Suda Masayoshi, Tchkonia Tamar, Kirkland James L, Minamino Tohru
Department of Cardiovascular Biology and Medicine, Juntendo University Graduate School of Medicine, 2-1-1 Hongo, Bunkyo City, Tokyo 113-8431, Japan.
Division of Endocrinology, Diabetes, & Metabolism, Center for Advanced Gerotherapeutics, Cedars-Sinai Medical Center, 8687 Melrose Ave, Pacific Design Center, West Hollywood, CA 90069, USA.
J Biochem. 2025 Mar 4;177(3):177-187. doi: 10.1093/jb/mvae091.

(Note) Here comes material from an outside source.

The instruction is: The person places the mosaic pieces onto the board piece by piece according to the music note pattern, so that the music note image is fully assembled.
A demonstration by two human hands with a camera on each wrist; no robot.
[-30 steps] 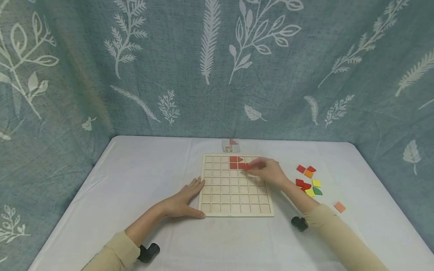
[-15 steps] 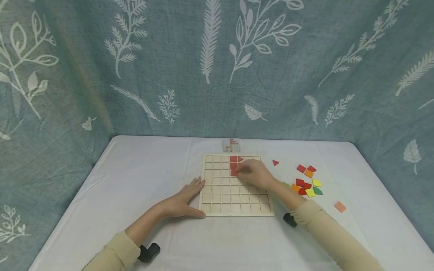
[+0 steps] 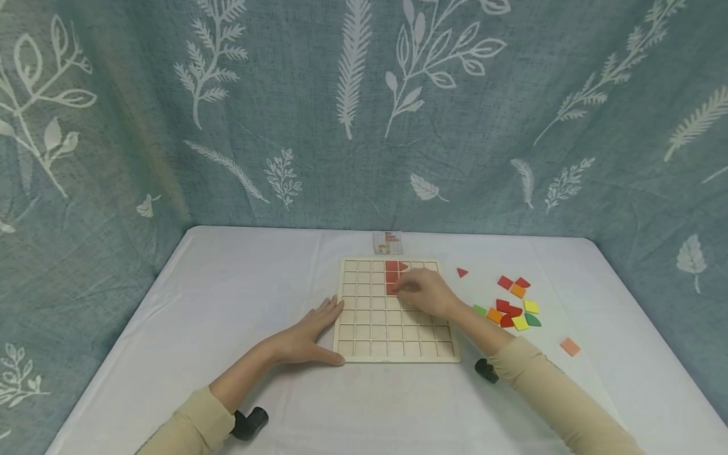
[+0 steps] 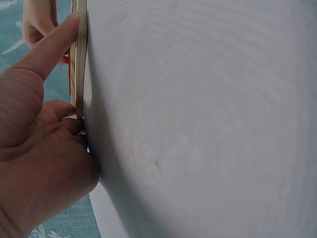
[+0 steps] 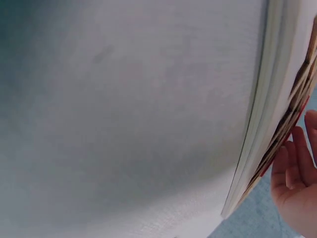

Cellular senescence, which entails cellular dysfunction and inflammatory factor release-the senescence-associated secretory phenotype (SASP)-is a key contributor to multiple disorders, diseases and the geriatric syndromes. Targeting senescent cells using senolytics has emerged as a promising therapeutic strategy for these conditions. Among senolytics, the combination of dasatinib and quercetin (D + Q) was the earliest and one of the most successful so far. D + Q delays, prevents, alleviates or treats multiple senescence-associated diseases and disorders with improvements in healthspan across various pre-clinical models. While early senolytic therapies have demonstrated promise, ongoing research is crucial to refine them and address such challenges as off-target effects. Recent advances in senolytics include new drugs and therapies that target senescent cells more effectively. The identification of senescence-associated antigens-cell surface molecules on senescent cells-pointed to another promising means for developing novel therapies and identifying biomarkers of senescent cell abundance.
细胞衰老涉及细胞功能障碍和炎症因子释放(即衰老相关分泌表型,SASP),是多种疾病、失调和老年综合征的关键促成因素。使用衰老细胞溶解剂靶向衰老细胞已成为针对这些病症的一种有前景的治疗策略。在衰老细胞溶解剂中,达沙替尼和槲皮素的组合(D+Q)是最早出现且迄今为止最成功的组合之一。D+Q可延缓、预防、减轻或治疗多种与衰老相关的疾病和失调,并在各种临床前模型中改善健康寿命。虽然早期的衰老细胞溶解疗法已显示出前景,但持续的研究对于优化它们并解决脱靶效应等挑战至关重要。衰老细胞溶解剂的最新进展包括更有效地靶向衰老细胞的新药和疗法。衰老相关抗原(即衰老细胞表面分子)的鉴定为开发新疗法和识别衰老细胞丰度的生物标志物指明了另一种有前景的方法。